* Task statement: Reproduce precisely the lines of the listing below, starting with the line that contains "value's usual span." and stopping after the line that contains "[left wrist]"; include nothing else.

* Extracted material:
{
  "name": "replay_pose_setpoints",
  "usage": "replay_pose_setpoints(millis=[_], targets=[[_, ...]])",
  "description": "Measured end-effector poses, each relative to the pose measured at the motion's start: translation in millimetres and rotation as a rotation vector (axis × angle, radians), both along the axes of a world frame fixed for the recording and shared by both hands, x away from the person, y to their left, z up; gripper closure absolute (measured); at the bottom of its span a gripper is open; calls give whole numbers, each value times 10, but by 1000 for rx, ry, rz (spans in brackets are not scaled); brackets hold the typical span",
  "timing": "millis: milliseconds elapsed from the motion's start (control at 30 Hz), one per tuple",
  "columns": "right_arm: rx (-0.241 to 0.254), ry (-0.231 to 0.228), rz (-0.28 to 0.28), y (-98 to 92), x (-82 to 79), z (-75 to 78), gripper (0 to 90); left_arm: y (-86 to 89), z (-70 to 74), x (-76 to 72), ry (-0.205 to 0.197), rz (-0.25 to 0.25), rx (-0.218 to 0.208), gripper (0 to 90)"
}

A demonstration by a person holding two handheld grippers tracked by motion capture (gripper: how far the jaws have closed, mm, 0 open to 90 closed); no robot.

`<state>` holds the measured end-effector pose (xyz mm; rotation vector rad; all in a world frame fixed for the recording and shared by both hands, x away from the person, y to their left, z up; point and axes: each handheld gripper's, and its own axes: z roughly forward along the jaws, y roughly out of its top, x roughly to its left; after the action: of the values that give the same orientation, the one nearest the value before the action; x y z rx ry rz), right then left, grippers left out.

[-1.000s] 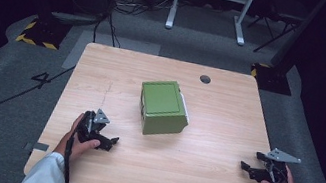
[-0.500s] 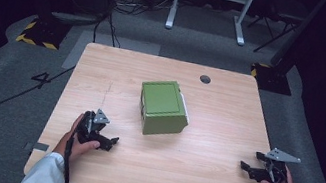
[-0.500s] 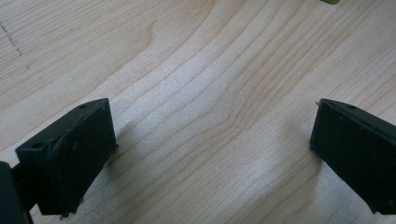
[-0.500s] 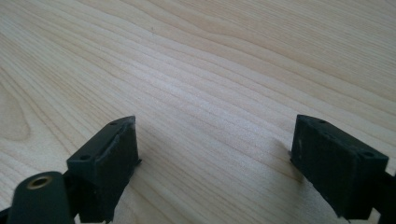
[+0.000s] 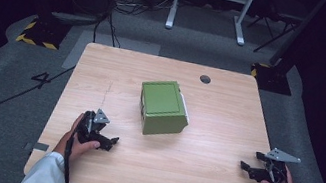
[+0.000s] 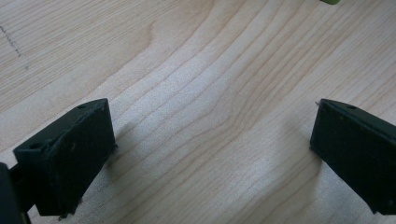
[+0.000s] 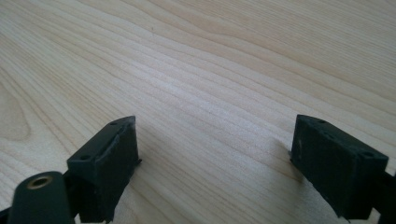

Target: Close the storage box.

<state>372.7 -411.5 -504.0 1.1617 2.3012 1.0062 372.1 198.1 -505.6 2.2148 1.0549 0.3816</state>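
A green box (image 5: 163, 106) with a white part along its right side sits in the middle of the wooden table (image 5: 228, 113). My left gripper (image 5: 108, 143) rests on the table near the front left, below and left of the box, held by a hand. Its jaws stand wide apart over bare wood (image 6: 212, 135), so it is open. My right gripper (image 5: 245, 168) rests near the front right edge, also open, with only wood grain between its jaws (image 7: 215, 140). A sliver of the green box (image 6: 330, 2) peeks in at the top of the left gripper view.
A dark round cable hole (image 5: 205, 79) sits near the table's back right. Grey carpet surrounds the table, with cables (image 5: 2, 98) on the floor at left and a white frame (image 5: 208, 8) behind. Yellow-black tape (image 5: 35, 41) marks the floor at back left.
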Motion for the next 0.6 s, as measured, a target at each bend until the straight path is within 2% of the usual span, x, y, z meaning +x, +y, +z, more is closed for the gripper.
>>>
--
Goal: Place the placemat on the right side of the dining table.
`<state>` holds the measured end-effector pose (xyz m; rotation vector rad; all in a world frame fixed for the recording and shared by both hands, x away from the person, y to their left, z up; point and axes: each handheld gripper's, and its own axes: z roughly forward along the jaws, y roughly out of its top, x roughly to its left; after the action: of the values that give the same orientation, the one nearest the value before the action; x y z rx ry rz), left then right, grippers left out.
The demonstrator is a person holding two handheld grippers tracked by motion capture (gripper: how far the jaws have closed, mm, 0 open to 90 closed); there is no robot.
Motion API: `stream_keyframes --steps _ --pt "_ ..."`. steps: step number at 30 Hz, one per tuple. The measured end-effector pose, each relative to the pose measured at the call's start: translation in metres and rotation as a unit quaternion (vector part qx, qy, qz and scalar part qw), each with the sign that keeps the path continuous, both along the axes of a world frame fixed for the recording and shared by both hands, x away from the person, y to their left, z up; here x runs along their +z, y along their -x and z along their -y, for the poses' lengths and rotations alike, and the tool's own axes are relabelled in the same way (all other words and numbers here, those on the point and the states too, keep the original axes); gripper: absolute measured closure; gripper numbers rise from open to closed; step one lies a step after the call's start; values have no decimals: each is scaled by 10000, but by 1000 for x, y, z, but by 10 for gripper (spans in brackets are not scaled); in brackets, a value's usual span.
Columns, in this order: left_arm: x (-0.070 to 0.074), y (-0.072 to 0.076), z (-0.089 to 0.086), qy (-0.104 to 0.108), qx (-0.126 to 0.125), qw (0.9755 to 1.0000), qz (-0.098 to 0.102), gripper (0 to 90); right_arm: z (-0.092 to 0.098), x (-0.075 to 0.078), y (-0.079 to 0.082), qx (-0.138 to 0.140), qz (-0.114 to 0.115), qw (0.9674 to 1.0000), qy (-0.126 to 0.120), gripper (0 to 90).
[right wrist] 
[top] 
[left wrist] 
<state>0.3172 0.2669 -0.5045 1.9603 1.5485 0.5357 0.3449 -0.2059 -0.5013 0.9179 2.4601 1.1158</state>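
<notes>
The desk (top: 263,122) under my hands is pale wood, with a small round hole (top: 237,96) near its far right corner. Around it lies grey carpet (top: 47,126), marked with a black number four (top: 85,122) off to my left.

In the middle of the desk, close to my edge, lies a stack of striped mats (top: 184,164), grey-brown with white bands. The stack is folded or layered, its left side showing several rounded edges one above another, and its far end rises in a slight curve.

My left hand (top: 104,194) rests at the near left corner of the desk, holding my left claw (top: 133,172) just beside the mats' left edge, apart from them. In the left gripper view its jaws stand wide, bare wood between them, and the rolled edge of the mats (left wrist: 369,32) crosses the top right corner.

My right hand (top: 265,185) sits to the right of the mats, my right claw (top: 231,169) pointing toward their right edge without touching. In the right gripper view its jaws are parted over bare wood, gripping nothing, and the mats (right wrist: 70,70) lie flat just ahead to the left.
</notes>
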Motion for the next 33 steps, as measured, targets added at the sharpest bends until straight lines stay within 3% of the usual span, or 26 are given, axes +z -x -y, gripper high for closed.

* Result for this task:
Motion API: `stream_keyframes --steps _ --pt "_ ..."`. steps: step number at 30 Hz, one per tuple. The measured end-effector pose, each relative to the pose measured at the call's start: translation in metres and rotation as a unit quaternion (vector part qx, qy, qz and scalar part qw), each with the sign that keeps the path continuous, both along the axes of a world frame fixed for the recording and shared by both hands, x away from the person, y to their left, z up; here x runs along their +z, y along their -x and z along their -y, for the poses' lengths and rotations alike, and the tool's own axes are relabelled in the same way (all other words and numbers here, those on the point and the states too, keep the original axes); gripper: absolute measured closure; gripper numbers rise from open to closed; step one lies a step after the call's start; values have no decimals: each is scaled by 10000, but by 1000 for x, y, z, but by 10 for gripper (spans in brackets are not scaled); in brackets, a value's usual span.
Columns, in this order: left_arm: x (-0.070 to 0.074), y (-0.072 to 0.076), z (-0.089 to 0.086), qy (-0.104 to 0.108), qx (-0.126 to 0.125), qw (0.9755 to 1.0000), qz (-0.098 to 0.102), gripper (0 to 90); right_arm: z (-0.092 to 0.098), x (-0.075 to 0.078), y (-0.079 to 0.082), qx (-0.138 to 0.140), qz (-0.114 to 0.115), qw (0.9674 to 1.0000), qy (-0.126 to 0.120), gripper (0 to 90).
[right wrist] 
[top] 
[left wrist] 

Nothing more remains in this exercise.